*Exercise description*
Since only part of the material is needed, please repeat exactly the line that includes "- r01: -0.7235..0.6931" and every line after it, up to the last.

*Dataset section*
= = =
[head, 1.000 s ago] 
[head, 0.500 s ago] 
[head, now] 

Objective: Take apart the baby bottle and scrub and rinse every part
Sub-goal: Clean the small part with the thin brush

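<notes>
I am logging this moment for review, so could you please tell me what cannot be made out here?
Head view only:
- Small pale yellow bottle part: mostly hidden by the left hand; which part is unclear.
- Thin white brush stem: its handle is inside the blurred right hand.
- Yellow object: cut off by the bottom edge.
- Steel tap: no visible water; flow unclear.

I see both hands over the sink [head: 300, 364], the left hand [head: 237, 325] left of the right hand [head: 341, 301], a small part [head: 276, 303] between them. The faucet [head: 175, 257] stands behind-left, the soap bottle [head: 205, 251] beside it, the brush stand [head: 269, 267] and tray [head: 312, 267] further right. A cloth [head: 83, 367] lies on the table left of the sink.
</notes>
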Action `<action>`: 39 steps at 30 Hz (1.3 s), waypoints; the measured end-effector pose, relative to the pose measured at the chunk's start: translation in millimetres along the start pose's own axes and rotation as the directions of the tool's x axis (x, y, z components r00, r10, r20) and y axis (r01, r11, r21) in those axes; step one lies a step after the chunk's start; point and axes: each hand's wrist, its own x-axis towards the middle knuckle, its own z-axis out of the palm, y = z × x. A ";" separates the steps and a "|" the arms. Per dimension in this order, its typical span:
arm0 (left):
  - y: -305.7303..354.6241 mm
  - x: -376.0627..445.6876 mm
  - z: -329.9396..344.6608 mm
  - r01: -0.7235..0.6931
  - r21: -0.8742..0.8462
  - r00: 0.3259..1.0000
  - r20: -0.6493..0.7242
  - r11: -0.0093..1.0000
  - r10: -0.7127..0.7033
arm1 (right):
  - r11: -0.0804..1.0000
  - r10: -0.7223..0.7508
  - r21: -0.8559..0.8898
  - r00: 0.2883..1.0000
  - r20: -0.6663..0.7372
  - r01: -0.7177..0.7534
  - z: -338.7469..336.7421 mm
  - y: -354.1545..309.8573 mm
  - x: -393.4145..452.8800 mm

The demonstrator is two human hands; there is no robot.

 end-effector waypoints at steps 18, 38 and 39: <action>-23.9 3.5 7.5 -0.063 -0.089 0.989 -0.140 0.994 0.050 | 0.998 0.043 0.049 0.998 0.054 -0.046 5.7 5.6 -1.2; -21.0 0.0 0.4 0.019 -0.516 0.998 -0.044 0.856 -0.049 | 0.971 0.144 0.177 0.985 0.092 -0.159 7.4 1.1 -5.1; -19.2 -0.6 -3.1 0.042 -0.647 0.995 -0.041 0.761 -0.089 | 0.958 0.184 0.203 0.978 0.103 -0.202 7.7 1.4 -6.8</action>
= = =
*Written solution*
  - r01: -0.7235..0.6931
  - r21: -0.8742..0.8462
  - r00: 0.3259..1.0000
  - r20: -0.6493..0.7242
  - r11: -0.0093..1.0000
  - r10: -0.7127..0.7033
arm1 (right):
  - r11: -0.0804..1.0000
  - r10: -0.7223..0.7508
  - r21: -0.8559..0.8898
  - r00: 0.2883..1.0000
  - r20: -0.6663..0.7372
  - r01: -0.7177..0.7534
  - z: -338.7469..336.7421 mm
  - y: -354.1545..309.8573 mm
  - x: -393.4145..452.8800 mm

The demonstrator is two human hands; there is no robot.

 end-effector waypoints at steps 18, 38 and 39: <action>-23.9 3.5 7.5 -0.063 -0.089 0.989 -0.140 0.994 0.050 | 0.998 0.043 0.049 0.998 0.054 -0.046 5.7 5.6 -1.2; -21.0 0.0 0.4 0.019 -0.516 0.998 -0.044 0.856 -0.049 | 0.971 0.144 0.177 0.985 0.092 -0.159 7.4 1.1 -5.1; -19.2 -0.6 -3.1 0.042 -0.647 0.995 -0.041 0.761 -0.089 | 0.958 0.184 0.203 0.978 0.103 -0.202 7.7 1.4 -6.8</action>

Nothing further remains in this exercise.